[Pacemaker] Re: [PATCH] election trigger

Wed Nov 5 09:11:49 EST 2008

On Wednesday 05 November 2008 14:46:14 Andrew Beekhof wrote:
> On Nov 5, 2008, at 2:26 PM, Bernd Schubert wrote:
> > Hello Andrew,
> >
> > sorry for my late response.
> >
> > "Look here, you didn't set dc_deadtime, so crm is going to use a
> > huge useless
> > timeout".
>
> Yeah, but eventually you looked at the code and proposed the patch :-)

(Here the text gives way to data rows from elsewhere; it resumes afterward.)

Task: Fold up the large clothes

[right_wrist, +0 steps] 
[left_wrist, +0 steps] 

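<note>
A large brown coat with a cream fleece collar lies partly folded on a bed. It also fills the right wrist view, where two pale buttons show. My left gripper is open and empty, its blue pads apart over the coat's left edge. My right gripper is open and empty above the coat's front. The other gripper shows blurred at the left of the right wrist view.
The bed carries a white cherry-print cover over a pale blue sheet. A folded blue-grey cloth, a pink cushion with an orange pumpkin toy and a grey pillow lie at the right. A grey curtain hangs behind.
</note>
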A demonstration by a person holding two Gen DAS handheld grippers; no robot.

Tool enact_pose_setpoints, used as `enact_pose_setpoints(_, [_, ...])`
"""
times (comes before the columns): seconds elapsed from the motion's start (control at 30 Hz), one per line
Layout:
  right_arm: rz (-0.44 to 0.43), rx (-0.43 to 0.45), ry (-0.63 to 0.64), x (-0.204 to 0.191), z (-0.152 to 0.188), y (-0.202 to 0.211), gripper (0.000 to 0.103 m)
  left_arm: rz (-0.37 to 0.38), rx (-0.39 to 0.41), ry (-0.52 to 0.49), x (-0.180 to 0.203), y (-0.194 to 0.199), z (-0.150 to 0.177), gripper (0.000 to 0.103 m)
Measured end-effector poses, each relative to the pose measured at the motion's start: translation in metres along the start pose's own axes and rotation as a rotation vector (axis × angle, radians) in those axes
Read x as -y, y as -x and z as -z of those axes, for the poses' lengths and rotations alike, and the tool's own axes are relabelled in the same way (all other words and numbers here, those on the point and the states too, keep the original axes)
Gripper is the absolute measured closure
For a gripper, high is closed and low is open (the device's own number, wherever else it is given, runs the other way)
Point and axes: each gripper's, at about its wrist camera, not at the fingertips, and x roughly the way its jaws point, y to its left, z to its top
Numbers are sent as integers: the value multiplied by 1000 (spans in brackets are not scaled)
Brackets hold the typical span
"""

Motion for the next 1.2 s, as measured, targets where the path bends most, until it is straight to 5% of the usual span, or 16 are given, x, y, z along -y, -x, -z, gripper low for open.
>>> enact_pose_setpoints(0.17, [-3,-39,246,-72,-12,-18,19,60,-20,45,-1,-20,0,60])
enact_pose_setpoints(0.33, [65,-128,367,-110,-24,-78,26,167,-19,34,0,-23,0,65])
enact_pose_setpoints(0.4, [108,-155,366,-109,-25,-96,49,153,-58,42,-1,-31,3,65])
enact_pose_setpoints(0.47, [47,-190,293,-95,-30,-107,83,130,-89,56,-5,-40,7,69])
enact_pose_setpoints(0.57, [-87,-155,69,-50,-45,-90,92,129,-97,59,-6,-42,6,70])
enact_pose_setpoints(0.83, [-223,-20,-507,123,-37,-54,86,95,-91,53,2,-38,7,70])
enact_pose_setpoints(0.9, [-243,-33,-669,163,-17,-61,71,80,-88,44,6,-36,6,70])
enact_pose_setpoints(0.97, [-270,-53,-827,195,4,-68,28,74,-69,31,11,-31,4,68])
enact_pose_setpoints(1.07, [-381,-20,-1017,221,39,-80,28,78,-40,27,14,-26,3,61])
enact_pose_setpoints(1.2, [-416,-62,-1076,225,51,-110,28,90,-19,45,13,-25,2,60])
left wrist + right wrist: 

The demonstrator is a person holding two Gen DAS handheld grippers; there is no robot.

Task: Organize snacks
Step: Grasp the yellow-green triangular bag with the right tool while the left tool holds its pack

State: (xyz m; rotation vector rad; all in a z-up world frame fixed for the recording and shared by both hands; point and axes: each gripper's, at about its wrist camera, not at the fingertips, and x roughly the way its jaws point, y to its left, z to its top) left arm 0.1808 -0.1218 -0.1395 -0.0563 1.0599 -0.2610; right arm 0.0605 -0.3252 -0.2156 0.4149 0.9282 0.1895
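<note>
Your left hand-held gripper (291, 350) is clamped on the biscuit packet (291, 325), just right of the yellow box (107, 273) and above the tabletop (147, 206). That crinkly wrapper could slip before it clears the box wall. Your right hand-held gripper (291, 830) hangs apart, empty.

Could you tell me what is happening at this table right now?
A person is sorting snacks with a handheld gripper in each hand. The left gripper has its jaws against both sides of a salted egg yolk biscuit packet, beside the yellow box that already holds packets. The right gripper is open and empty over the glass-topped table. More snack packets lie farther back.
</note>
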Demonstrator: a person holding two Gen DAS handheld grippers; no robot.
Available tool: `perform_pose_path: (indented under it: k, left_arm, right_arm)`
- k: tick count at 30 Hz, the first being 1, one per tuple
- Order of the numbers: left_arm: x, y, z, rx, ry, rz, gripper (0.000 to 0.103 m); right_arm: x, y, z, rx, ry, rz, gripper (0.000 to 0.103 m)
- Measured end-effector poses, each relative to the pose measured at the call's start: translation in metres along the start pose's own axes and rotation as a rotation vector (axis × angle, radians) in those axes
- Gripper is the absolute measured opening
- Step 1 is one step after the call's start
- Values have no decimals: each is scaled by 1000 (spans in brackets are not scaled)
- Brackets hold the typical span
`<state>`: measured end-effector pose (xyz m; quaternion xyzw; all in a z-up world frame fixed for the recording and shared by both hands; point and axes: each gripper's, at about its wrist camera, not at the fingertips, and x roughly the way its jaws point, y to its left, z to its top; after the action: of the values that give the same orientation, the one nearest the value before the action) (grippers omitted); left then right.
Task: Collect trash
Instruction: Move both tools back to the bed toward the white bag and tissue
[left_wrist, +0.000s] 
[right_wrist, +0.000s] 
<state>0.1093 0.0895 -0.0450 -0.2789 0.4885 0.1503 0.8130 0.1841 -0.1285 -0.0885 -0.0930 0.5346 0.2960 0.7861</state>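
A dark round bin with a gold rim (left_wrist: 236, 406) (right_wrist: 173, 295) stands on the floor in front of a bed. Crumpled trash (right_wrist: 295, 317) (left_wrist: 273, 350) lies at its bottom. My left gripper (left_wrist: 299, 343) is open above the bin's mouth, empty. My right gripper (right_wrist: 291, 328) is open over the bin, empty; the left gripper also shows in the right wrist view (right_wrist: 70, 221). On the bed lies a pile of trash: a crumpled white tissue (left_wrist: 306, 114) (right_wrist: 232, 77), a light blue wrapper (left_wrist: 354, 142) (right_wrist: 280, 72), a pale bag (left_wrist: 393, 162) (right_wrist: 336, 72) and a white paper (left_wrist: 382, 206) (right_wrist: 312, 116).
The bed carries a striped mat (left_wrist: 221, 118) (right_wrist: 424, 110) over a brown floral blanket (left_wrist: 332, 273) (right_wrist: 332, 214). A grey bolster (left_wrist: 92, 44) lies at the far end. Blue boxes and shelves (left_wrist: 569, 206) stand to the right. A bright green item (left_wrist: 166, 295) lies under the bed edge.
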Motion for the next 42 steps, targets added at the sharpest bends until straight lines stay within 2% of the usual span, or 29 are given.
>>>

Well yes, but don't ask how much time it took to look at the right code. I was 
first checking hearbeat and didn't understand what was the problem, since 
additional logs showed that actually everything was online. Until I found out 
crmd is entirely independent...

>
> > But instead on each startup of heartbeat I get hundreds of lines
> > into syslog
> > and all of these don't look as if there are for the common admin,
> > but IMHO
> > 99% of it are developer information.
>
> yeah :-(
> the logging is a _lot_ better in 1.0, but could still be improved.

Sounds good. I really need to test it.

>
> at the cluster summit in prague we also agreed on a "black box"
> recorder that should help too.
> this way we can log tracing details there and only dump it into the
> logs (or recover it from core files) when needed.
>
> but this will live in corosync, so it wont help people running on
> heartbeat.

Well, if openais + corosysnc are better, we can try to switch to it.

>
> > Then after I found the code in pacemaker, I already tested setting
> > dc_deatime,
> > but during my initial test that didn't change anything. While we
> > need for
> > Lustre installations a heartbeat deadtime > 10min, I set it on my test
> > systems to 180s.
> > Now after your suggestion I tested it again, with deadtime=20min, but
> > dc_deatime=10s and quite odd, crm still needs about 3min to set the
> > nodes
> > online (syslog attached). With the code removed it is only 10s.
>
> Hmmm - thats odd - i'll take a look.

Thanks, I will also try to find some time to look at it again.

>
> > Since openais doesn't seem to support the code below at at all and
> > since it is
> > wrong when used together with heartbeat, I still think removing
> > these lines
> > is right. Please correct me if I'm wrong.
>
> I'd prefer to fix the logic (if it's broken) since it's likely that
> we'd add an equivalent default mechanism for CoroSync eventually.

I just don't understand why we need that mechanism at all. I mean if 
heartbeat/corosync/openais detect everything is online, why does pacemaker 
need its own start timeout again? Shouldn't it try to online everything as 
soon as it is started? Well, ok it needs a timeout to detect if other nodes 
already have a DC. But then the DC detection timeout is not related at all to 
node deadtime detection, is it?

>
> > PS: Sorry, the attached syslog is still with heartbeat-2.1.4. If you
> > think you
> > fixed it in pacemaker already, please point me to the commit.
>
> No, this area doesn't get updated much (because it mostly works)

Ok, thanks. So I can concentrate on finding the real issue.

Thanks a lot for your help!

-- 
Bernd Schubert
Q-Leap Networks GmbH